Attenzione: l’utile sarebbe rimasto quello di prima (150.000 €), perché l’azienda quel

valore aggiuntivo l’ha comunque creato, ma il capitale netto sarebbe aumentato di 50.000 in meno

per effetto del prelievo fatto ai danni dell’azienda e a favore della segretaria (e, presumibilmente o almeno nelle

sue intenzioni, in via indiretta anche a beneficio dell’imprenditore).

Si può notare, quindi, come i prelievi di beni dall’impresa per fini extra-aziendali

provochino una corrispondente diminuzione del capitale netto, per cui se in un certo periodo, a

fronte di un utile prodotto di X, si hanno prelievi di beni per scopi extra-aziendali per un valore di Y,

allora il capitale netto, in quel periodo, si modificherà per un importo pari a X – Y.

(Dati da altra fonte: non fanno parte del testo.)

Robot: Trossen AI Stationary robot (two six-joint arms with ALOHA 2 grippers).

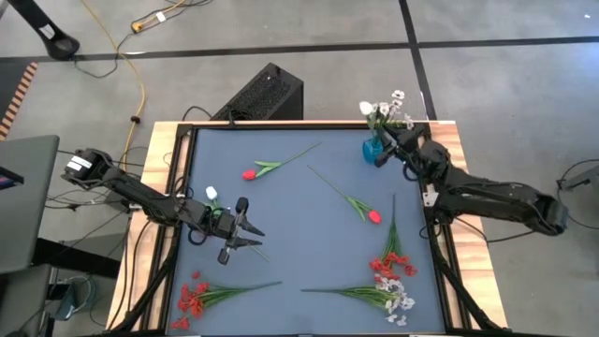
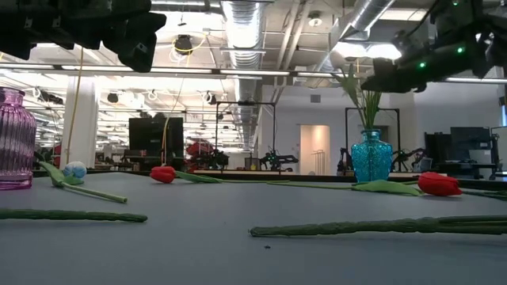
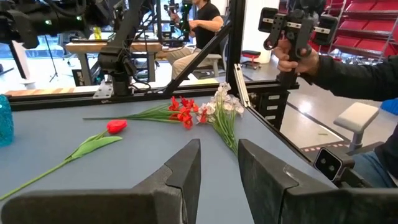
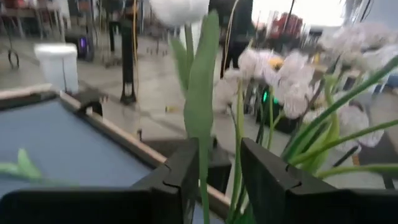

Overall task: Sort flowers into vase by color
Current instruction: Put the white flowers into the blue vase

Più in generale è possibile affermare questa uguaglianza: dato un certo periodo di

tempo (ad esempio dal 1/1/2016 al 31/12/2016) il capitale netto esistente alla fine del

periodo (al 31/12/2016) è sempre pari al capitale netto iniziale (cioè quello al 1/1/2016) più

l'utile guadagnato (o meno la perdita subita) nel periodo (cioè, sempre nell’esempio, l'anno

2016), più eventuali apporti effettuati nel periodo e meno eventuali prelievi fatti

sempre nel periodo.

4) Il reddito come confronto fra produzione e distruzione: il conto economico

Dal § 6.1) dei soliti appunti “Beni, aziende, economia, scambi ecc.” dovreste avere imparato

che “la produzione è tutto ciò che aumenta il valore dei beni disponibili sulla terra e utili a soddisfare,

direttamente (nel caso di produzione di beni di consumo) o indirettamente (se si producono beni di produzione), i

bisogni.

Voglio che vi soffermiate ancora a riflettere sul fatto che, seppure sia innegabile che i fattori

della produzione siano il lavoro e i beni, il valore dei beni prodotti – cioè la loro capacità di soddisfare

bisogni – non proviene però totalmente dal valore dei beni distrutti e del lavoro impiegato: se

l’azienda è efficiente, infatti, una parte del valore di ciò che ha prodotto semplicemente prima non

esisteva ed è quindi stato creato al suo interno. Se così non fosse, se il valore non si creasse ma

fosse solo possibile assorbirlo dai fattori produttivi per trasferirlo in una produzione di pari valore,

allora non si spiegherebbe perché un tempo sulla terra eravamo pochi milioni quasi tutti poveri e

affamati mentre ora siamo sette miliardi e quasi tutti opulenti e sazi (e se non comprendi torna alle ultime tre

pagine del solito “Attività umana, beni, aziende e economia”).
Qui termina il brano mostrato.